Is there some technical debt the team has accrued where the application or code base has become challenging to test? Is there a deficiency in test infrastructure that is making tests unreliable? Are there too many tests at some levels and/or too few tests at others?

It could be a variety of issues, but if it feels like an excessive amount of time spent on automation is required, it's an indication that maybe the team needs to take a step back. Take the opportunity to come together as a team and question why so much time is necessary, and then acknowledge and hopefully create a plan to address any issues.

Effort

Rather than focus on a specific metric like how many tests or how much time to spend on test automation, let’s instead take a page out of sprint planning and look at these numbers similar to the way story points are used in estimation on agile projects.

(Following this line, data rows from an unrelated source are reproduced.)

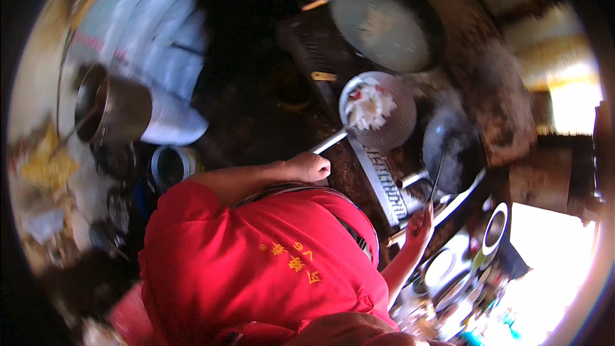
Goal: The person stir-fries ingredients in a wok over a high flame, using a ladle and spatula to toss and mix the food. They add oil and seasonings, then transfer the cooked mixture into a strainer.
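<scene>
My left hand (310, 167) is closed around the metal handle of a perforated strainer (401, 122), held over the stove's edge between two woks. White pieces of food (372, 108) with some red bits lie in it. Toward the right, my right hand (420, 225) grips a thin-handled utensil (439, 173) whose far end reaches into a dark, steaming wok (447, 146); that end is hidden by steam and blur. Beyond the strainer sits a larger wok (391, 33) of cloudy liquid, with a wooden-handled utensil (317, 5) at its rim.
Slotted metal grates (387, 182) edge the stove. At the right stand a white-rimmed container (496, 228), a white plate (440, 266) and several dishes. A large metal pot (125, 108) and a light-rimmed bucket (187, 163) are at the left. A rough ledge (504, 91) runs behind the woks.
</scene>
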Available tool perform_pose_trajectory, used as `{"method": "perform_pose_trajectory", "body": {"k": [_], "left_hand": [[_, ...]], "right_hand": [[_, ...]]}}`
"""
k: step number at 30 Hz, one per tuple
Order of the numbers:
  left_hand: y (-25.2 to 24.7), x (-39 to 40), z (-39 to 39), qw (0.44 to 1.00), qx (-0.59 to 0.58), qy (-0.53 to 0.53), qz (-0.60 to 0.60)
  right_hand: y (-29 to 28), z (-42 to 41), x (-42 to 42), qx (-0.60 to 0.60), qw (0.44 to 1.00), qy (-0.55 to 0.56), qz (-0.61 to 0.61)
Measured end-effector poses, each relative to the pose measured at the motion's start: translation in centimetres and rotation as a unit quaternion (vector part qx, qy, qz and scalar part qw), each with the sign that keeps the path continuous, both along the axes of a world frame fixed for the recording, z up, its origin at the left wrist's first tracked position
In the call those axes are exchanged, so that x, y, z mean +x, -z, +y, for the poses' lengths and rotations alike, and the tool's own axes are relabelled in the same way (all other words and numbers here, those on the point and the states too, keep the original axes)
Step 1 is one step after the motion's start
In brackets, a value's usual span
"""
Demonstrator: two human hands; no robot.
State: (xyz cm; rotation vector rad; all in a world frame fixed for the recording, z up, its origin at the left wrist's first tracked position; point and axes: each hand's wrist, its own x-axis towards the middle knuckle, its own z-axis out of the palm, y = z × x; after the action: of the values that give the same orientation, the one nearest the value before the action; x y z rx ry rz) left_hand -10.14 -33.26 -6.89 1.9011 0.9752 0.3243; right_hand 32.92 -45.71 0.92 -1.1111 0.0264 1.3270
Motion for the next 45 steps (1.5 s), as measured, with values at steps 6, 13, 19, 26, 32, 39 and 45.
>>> {"method": "perform_pose_trajectory", "body": {"k": [6, 13, 19, 26, 32, 39, 45], "left_hand": [[-1.3, -9.4, -4.8, 0.884, -0.032, -0.453, -0.113], [-2.6, -41.5, -10.9, 0.455, 0.053, -0.803, -0.382], [-8.4, -68.4, -18.8, 0.329, 0.218, -0.898, 0.193], [-13.2, -85.3, -19.2, 0.454, 0.124, -0.723, 0.506], [-14.0, -91.4, -19.4, 0.459, 0.005, -0.639, 0.617], [-18.1, -89.1, -24.1, 0.558, -0.179, -0.461, 0.666], [-23.9, -76.8, -26.5, 0.71, -0.403, -0.56, -0.144]], "right_hand": [[1.9, 0.7, 4.3, -0.148, 0.967, -0.107, -0.178], [4.9, 10.7, 10.3, 0.129, 0.733, -0.008, -0.668], [2.9, 15.8, -3.5, 0.137, 0.828, -0.217, -0.498], [-3.5, 15.9, -27.8, 0.202, 0.508, -0.47, -0.693], [-6.2, 17.5, -40.0, 0.153, 0.45, -0.55, -0.687], [-3.9, 17.2, -45.5, 0.145, 0.404, -0.62, -0.657], [-2.5, 15.8, -48.2, 0.173, 0.409, -0.647, -0.62]]}}
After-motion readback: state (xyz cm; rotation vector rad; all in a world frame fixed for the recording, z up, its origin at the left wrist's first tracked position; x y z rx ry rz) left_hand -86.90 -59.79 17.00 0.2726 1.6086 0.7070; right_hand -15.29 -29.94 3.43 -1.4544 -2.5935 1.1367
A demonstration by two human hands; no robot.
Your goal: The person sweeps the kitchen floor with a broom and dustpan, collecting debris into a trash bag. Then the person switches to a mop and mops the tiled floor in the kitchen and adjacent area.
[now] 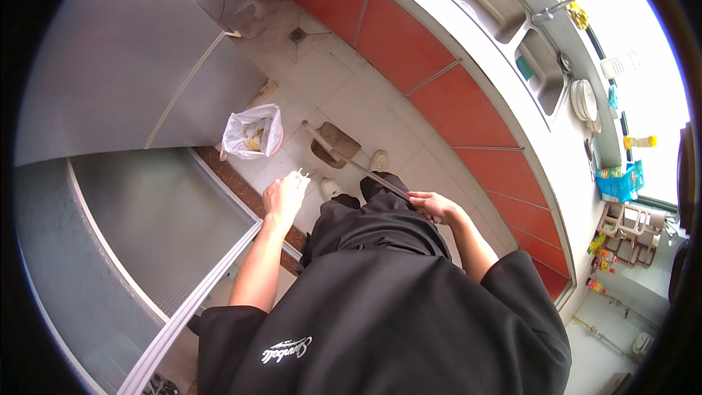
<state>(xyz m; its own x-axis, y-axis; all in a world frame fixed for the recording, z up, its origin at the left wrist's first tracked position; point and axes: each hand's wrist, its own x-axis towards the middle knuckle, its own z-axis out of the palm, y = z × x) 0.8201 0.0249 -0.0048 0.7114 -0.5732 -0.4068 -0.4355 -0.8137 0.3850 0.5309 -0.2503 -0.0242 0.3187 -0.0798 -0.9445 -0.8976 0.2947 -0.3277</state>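
Observation:
My left hand (282, 195) is closed around a small white object (303, 174) with a hook-like tip; most of it is hidden by the fingers. My right hand (432, 206) grips the upper end of a thin pole (378, 177), which slants down and away to a pale bar-shaped head (321, 140) near the floor. A brown, flat piece (343, 144) lies at that head; whether it is bristles, a pan or a mat, I cannot tell. Just beyond my left hand stands a waste bin (279, 145) lined with a white plastic bag (239, 130), with some rubbish inside.
Red cabinets (417, 38) run along the right under a white counter (471, 60) with a double steel sink (540, 74). To the left are a grey panelled surface (126, 66) and a framed frosted-glass door (164, 219). Shoes (378, 161) are on the tiled floor (329, 77), which has a drain (297, 35).

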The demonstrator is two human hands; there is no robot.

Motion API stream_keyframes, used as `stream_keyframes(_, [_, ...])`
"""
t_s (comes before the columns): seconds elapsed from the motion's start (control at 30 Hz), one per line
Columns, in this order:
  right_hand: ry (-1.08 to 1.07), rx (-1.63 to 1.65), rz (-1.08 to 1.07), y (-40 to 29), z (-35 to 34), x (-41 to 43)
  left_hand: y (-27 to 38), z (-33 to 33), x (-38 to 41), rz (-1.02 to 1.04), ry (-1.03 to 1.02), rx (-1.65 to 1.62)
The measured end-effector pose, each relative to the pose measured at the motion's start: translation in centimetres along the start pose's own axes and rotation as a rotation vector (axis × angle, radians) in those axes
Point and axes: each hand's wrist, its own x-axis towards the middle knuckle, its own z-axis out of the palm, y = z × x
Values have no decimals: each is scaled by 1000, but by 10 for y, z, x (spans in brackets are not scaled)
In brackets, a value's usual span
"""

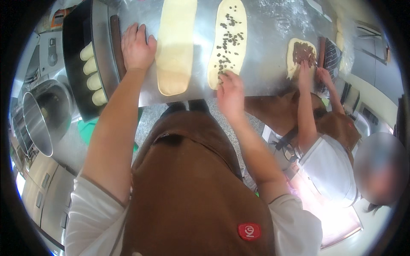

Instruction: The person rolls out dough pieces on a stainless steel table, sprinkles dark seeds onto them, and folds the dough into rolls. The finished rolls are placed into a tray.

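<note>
Two long flat strips of dough lie side by side on a steel worktable. The left one, a plain dough strip [175, 48], is bare; the right one, a topped dough strip [213, 48], carries scattered small dark pieces, perhaps raisins or chips. My left hand [137, 48] rests palm down on the table just left of the plain strip, fingers spread, holding nothing. At the near end of the topped strip, my right hand [231, 91] has its fingers bent over the dough beside the dark pieces; whether anything is between the fingertips is hidden.
A black pan [75, 64] with several dough rolls [94, 81] stands at the left, beside a dark bar [117, 44]. Metal bowls [48, 118] are farther left. At the right, a co-worker's hands [305, 72] touch a dough piece [291, 60] covered with brown filling.
</note>
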Motion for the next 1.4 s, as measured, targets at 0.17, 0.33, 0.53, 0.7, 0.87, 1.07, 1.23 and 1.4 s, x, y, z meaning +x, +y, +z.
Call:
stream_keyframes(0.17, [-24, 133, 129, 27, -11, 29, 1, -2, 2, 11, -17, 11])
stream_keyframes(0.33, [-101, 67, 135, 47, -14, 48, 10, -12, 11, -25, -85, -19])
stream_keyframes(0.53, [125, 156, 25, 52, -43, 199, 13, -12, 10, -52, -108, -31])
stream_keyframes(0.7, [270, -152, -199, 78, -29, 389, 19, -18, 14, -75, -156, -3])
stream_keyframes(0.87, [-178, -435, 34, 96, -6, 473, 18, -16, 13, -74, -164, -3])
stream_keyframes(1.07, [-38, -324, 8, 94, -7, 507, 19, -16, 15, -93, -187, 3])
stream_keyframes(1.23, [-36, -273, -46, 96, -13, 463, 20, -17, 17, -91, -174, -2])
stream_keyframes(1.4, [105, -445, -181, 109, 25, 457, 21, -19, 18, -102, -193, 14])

A story point is a unitless measure that is used to understand the relative size of something. You can get a sense of this when looking at the test pyramid. Assign the top level as an arbitrary size, then estimate each of the other levels’ sizes in relation to that. 

By using these numbers from the test pyramid as a heuristic for the expected effort a team should put towards automation, we are aligning with how feature work is estimated. This isn't an invitation to start estimating automation work separately from feature work. When estimating that effort, you want to include any automation effort in your estimate. Instead, what we have is a means to compare how much effort should be spent collectively on automation that is in direct alignment with the standard way that teams are already estimating work.

It's important to remember to view each level of testing as part of a larger whole, where each layer acts as a foundation for the levels above it. Instability and deficiencies at lower levels will undermine the integrity of the entirety of your test strategy. The math we've done gives a starting place for relative comparison so you can start having deeper conversations about test strategy across roles on teams.

Author Bio

Brendan is a Test Automation University instructor, recipient of the EuroStar Rising Star Award, and frequent conference speaker. He is focused on creating and executing testing strategies that enable quality outcomes while using his coding powers for developing tooling to make testing and testers lives easier. You can find him on Twitter.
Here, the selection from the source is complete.